**Your assignment:**
Reproduce the listing below exactly, beginning with its first line and ending with the line that holds "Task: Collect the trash"; pictures are not part of the copy.
---------- Supplied data ----------
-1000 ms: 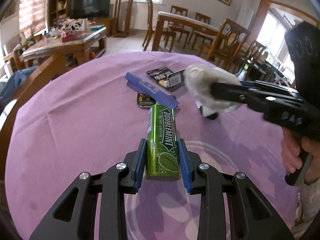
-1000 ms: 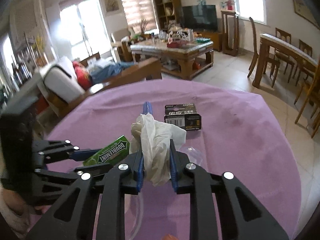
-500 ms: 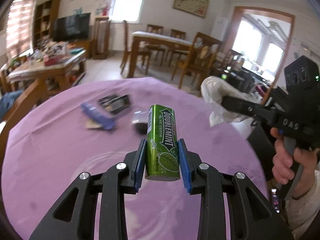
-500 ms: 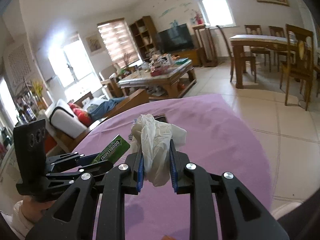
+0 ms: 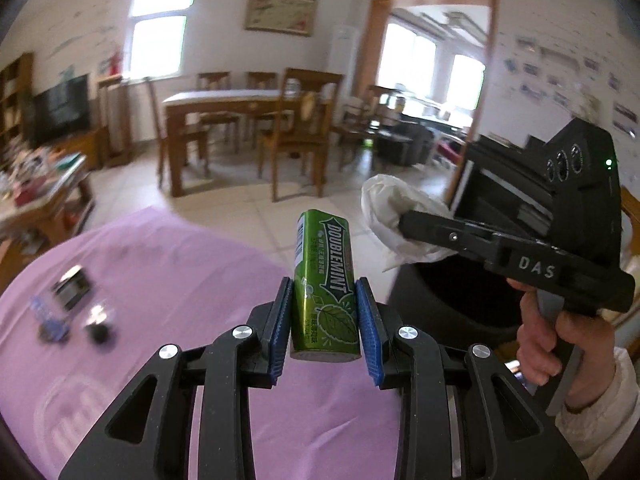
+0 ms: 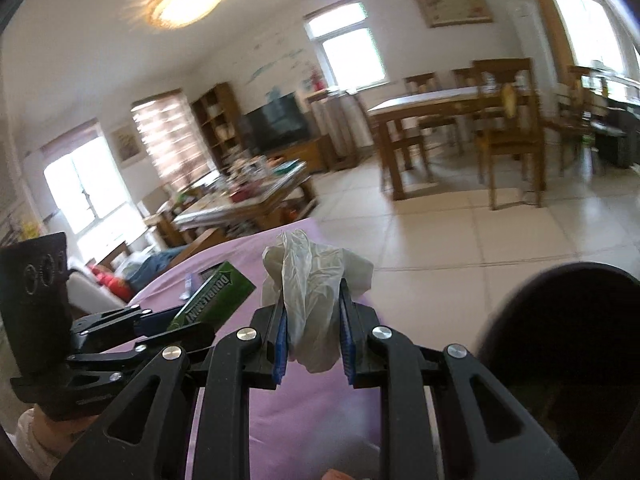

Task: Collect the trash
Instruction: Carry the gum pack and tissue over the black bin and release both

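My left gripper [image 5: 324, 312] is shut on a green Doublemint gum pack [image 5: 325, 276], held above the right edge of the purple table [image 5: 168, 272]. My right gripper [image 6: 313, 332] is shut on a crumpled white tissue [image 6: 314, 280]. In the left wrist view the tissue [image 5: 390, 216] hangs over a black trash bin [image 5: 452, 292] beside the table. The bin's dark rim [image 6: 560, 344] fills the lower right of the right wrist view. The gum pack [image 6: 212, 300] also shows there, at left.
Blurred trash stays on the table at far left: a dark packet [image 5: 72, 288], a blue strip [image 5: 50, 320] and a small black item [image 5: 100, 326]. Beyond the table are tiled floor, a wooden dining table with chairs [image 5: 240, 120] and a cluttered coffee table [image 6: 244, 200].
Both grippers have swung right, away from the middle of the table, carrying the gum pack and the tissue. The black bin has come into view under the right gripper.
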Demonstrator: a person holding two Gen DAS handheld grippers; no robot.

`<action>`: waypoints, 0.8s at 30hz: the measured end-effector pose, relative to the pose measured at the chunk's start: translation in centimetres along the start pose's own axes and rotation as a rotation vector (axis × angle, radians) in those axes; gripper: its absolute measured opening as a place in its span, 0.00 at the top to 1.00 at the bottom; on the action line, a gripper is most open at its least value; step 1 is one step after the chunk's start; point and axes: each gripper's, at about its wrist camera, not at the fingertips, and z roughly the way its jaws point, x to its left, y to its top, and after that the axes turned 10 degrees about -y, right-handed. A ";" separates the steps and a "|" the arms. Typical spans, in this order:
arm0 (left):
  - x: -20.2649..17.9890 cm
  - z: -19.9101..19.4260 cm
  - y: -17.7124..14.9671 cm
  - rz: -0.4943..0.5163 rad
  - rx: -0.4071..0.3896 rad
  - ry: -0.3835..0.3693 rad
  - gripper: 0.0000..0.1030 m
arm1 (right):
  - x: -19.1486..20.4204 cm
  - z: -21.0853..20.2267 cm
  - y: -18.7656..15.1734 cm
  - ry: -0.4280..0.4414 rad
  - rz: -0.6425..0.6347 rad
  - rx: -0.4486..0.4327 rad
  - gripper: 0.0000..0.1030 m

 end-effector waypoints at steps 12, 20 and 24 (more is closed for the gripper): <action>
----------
**Task solution:**
-1000 ms: 
-1000 ms: 
-500 ms: 
-500 ms: 
+0 ms: 
+0 ms: 

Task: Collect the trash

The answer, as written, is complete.